For those who may not recognize some of the most popular lines of the Welcome to Night Vale podcast (go have a listen!), WTNV is a popular podcast written by Joseph Fink and Jeffrey Cranor. It is filled with surreal story lines built around a radio host, Cecil, who may or may not be a figment of his own imagination reporting on the daily news of his creepy hometown, Night Vale, all the while falling in love with a newly arrived scientist shaking things up, Carlos.
It is partly because of this base that the deck makes my Tarot of the QTPOC list as the world the tarot deck’s artist, Hannah Holloway, is directly inspired by is full of queer, gender non-conforming, and poc characters.
The deck comes in a gorgeous purple velvet bag with the WtNV logo. It is large enough to fit the deck comfortably as well as some tokens to keep your deck. I suggest bloodstone, Night Vale’s own favorite stone often used in ritual by the citizens of Night Vale which is featured on the backs of the cards.
The backs of the cards are not reversible, though the changes are subtle enough that if you weren’t looking so closely, you might miss it. It’s not particularly distracting, in my opinion. The cards themselves are standard size and card stock, matte, and fit well in the hand for shuffling. They do not come with a LWB, but if you check out Hannah’s tumblr, you’ll find their notes and thoughts as they built the deck, and some insight as to what the art represents should you need clarification.

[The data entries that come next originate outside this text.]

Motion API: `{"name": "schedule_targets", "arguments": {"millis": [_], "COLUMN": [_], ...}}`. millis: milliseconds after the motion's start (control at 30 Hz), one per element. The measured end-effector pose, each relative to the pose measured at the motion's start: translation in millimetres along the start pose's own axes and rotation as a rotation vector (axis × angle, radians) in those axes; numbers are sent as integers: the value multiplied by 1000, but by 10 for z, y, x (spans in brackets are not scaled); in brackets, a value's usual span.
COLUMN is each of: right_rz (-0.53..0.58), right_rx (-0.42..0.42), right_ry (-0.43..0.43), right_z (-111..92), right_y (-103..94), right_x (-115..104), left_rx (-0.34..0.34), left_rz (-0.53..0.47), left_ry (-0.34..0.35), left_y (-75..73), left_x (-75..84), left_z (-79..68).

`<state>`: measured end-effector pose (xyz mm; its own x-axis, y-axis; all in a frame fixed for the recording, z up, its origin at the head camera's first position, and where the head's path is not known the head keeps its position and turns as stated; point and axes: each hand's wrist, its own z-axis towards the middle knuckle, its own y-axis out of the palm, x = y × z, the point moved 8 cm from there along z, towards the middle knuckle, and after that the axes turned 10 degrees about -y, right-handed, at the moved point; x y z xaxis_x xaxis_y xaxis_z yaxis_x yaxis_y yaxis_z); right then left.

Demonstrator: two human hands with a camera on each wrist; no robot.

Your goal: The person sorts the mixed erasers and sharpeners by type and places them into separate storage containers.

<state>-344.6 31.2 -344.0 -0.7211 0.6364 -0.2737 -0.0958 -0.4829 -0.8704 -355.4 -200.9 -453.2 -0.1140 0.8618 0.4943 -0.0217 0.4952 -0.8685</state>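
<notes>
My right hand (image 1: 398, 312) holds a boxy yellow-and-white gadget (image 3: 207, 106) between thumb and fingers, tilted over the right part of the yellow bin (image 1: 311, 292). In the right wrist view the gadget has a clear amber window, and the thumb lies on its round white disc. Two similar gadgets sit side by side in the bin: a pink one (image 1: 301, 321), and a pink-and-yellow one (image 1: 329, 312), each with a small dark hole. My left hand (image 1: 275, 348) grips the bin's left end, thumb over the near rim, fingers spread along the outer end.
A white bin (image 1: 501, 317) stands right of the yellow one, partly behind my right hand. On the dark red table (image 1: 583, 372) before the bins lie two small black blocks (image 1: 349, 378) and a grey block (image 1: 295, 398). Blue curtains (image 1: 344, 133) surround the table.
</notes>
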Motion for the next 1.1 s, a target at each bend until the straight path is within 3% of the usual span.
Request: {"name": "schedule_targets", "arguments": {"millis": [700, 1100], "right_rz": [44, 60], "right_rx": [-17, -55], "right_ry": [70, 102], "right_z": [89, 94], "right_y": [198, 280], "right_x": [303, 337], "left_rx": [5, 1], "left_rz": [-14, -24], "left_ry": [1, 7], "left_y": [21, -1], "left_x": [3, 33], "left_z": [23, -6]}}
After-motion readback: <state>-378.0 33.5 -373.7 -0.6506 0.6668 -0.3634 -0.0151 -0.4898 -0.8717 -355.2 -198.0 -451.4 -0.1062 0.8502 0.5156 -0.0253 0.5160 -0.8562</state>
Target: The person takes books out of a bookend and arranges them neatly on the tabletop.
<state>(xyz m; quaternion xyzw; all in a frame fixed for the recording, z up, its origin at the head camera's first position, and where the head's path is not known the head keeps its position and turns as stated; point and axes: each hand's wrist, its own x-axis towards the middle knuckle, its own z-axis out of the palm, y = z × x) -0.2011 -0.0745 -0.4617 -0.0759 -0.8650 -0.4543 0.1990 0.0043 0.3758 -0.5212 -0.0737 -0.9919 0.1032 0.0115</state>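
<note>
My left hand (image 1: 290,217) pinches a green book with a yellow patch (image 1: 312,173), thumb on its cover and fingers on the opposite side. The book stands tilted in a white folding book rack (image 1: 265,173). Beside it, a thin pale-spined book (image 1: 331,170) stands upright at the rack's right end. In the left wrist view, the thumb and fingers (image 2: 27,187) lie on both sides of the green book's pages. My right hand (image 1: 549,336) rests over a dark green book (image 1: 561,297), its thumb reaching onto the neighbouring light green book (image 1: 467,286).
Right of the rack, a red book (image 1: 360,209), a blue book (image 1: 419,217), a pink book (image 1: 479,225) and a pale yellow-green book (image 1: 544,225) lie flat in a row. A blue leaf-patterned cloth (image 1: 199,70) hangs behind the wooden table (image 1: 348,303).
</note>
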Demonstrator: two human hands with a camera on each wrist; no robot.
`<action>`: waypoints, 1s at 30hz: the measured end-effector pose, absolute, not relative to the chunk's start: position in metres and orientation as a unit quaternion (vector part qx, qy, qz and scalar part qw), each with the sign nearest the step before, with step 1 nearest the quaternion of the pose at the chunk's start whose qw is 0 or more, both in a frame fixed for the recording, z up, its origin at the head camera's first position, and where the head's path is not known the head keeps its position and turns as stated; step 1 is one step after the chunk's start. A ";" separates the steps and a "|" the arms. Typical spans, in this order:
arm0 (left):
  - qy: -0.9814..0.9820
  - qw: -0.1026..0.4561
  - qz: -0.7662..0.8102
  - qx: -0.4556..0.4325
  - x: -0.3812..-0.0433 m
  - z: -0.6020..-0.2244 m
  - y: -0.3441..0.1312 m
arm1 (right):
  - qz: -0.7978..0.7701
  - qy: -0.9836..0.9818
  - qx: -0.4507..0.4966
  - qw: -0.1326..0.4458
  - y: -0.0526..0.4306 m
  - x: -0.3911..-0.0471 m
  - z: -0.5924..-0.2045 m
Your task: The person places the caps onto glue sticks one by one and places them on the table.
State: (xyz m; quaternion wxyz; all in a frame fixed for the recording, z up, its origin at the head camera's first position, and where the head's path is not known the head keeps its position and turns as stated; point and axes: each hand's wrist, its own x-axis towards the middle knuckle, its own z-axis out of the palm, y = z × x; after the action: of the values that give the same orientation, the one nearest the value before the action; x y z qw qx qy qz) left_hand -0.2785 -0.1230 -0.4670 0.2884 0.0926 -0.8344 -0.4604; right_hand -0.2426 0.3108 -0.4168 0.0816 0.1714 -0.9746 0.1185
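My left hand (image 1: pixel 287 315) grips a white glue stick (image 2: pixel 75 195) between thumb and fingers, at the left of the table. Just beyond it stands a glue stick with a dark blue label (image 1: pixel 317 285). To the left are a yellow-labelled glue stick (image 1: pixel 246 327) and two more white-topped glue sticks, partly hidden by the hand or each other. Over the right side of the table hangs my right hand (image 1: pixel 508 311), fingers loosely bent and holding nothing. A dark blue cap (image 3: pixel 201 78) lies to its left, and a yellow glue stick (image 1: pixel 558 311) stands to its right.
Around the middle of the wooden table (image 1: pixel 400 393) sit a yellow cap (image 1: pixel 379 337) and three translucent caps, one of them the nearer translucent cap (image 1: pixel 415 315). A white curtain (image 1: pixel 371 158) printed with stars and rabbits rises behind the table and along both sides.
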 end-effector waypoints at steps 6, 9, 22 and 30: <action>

While they did use standard tarot interpretations to guide their art, the WtNV tarot art is not particularly tied to RWS tarot definitions. Which is just fine for me, even preferable at times, but can be frustrating if you tend toward traditional tarot card readings.This is understandable, as a certain familiarity with the WtNV ‘verse certainly comes in handy when trying to feel out the lovely and sometimes creepy art (just like the podcast itself); it can feel limiting for folks with no idea who Carlos and Cecil and the constant presence of mysterious lights and bloodstone circles means.
The Major Arcana is relatively easy to decipher, though from the art in this card the Death card might actually just mean death for once. The Minor Arcana is an odd mix of seemingly standalone art and simpler (but no less richer) pip art. So far, there doesn’t seem to be a rhyme or reason for why this may be so other than artist’s prerogative. I’m certainly not complaining! It fits the atmosphere of Night Vale perfectly.
“The modus operandi of Night Vale is to make the normal seem different and the different seem normal.”
Where some tarot decks seem to have a smattering of POC as a last minute token effort, inclusion feels effortless here- even though most of the art isn’t just about portraying humans, or perhaps because of it. There aren’t a lot of people fully formed in this deck (and a lot of that is that this ‘verse is full of non-people, heh) but I still don’t feel left out. I can’t put my finger on exactly why that is, what it is about this deck, but I’m really happy about that.
I recommend this deck for any Welcome to Night Vale fan, and for folks who like decks that bend their understanding of tarot imagery.
“Embrace the unknown; it looks like it’s been needing a hug lately.”